→ TASK BRIEF: Each line from the top of the listing down to and including the line with "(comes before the" must be duplicated exactly; pictures are to be skipped.

→ GIVEN MATERIAL:
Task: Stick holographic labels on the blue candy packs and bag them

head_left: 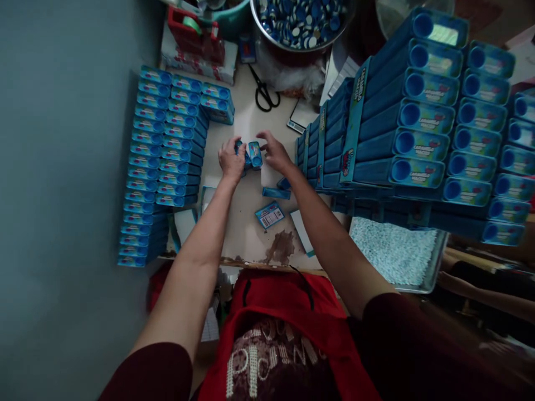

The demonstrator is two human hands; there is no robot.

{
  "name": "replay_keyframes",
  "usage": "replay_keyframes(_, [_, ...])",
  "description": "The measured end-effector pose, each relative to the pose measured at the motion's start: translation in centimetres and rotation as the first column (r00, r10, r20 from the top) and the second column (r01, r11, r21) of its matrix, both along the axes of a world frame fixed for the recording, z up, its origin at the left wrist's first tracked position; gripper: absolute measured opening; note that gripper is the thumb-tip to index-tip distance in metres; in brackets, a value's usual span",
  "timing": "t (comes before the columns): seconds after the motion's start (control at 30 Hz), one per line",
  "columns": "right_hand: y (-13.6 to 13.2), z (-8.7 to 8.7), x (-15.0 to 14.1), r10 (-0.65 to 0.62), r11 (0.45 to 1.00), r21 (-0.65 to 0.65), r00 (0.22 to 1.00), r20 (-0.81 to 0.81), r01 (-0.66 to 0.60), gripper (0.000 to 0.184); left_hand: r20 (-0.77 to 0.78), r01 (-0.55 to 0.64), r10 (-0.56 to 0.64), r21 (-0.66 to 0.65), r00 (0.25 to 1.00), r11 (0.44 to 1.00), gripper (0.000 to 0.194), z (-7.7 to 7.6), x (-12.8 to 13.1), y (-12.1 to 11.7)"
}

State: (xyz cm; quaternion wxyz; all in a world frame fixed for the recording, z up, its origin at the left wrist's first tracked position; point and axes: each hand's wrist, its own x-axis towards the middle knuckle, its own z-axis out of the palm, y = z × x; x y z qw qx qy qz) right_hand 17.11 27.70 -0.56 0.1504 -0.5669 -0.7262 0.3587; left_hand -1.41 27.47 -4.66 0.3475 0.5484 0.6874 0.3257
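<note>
My left hand is wrapped around a small blue box at the middle of the table. Close against it stands another small blue box, with its printed end facing up. My right hand is just to the right of that box, thumb and fingers curved apart with nothing between them. Below my hands lie a blue carton piece and a flat printed blue box. My left fingers partly hide the box they hold.
Stacked blue boxes line the left side; taller stacks of long blue boxes rise at right. Behind are black scissors, a red tape dispenser and a metal bowl of blue caps. A metal tray holds pale blue pieces.
</note>
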Motion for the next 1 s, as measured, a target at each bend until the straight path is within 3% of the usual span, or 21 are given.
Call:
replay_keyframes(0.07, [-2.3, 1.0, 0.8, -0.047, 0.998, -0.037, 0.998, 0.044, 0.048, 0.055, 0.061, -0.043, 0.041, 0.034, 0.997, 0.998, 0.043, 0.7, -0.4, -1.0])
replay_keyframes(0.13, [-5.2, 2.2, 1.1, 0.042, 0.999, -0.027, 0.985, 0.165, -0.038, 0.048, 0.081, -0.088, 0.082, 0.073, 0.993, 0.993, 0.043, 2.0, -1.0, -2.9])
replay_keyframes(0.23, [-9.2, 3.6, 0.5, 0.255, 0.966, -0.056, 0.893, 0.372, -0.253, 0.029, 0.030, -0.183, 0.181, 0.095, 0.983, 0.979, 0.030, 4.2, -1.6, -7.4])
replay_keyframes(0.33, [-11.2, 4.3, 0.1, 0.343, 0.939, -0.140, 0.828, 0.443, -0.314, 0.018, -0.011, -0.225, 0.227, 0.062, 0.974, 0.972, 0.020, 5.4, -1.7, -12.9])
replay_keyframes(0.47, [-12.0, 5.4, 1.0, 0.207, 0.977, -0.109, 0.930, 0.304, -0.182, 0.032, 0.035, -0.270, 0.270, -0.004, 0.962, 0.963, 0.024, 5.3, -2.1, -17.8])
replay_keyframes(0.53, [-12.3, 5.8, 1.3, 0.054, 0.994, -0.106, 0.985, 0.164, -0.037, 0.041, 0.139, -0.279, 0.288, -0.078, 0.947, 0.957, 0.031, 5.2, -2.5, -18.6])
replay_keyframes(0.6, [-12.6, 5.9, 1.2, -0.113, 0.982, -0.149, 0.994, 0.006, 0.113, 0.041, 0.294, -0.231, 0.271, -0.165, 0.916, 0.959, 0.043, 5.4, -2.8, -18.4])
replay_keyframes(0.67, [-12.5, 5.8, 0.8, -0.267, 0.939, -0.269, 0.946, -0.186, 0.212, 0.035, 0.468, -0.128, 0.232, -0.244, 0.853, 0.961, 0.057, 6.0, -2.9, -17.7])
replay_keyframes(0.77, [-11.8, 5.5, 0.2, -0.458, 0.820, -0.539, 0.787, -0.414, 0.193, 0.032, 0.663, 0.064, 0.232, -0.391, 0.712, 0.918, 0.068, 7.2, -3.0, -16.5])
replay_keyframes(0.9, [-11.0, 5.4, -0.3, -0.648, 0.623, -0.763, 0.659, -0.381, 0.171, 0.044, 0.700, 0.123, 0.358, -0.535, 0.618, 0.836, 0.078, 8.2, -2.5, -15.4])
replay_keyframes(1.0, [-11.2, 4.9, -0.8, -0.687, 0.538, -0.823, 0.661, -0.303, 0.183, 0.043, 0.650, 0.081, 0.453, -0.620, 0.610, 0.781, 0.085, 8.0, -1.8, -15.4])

→ WRITTEN REPLY:
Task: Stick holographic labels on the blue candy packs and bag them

head_left: 

The demonstrator is two human hands; there is no robot.

{
  "name": "replay_keyframes",
  "usage": "replay_keyframes(_, [_, ...])",
  "description": "The measured end-effector pose, each relative to the pose measured at the motion's start: translation in centimetres and rotation as the first column (r00, r10, r20 from the top) and the second column (r01, r11, r21) of its matrix, both along the axes of a world frame fixed for the recording, z up, its origin at the left wrist's first tracked position; gripper: absolute measured opening; note that gripper is the thumb-tip to index-tip distance in metres; in brackets, a value's usual span",
  "timing": "t (comes before the columns): seconds after the motion's start (control at 30 Hz), one per line",

That wraps up the exercise.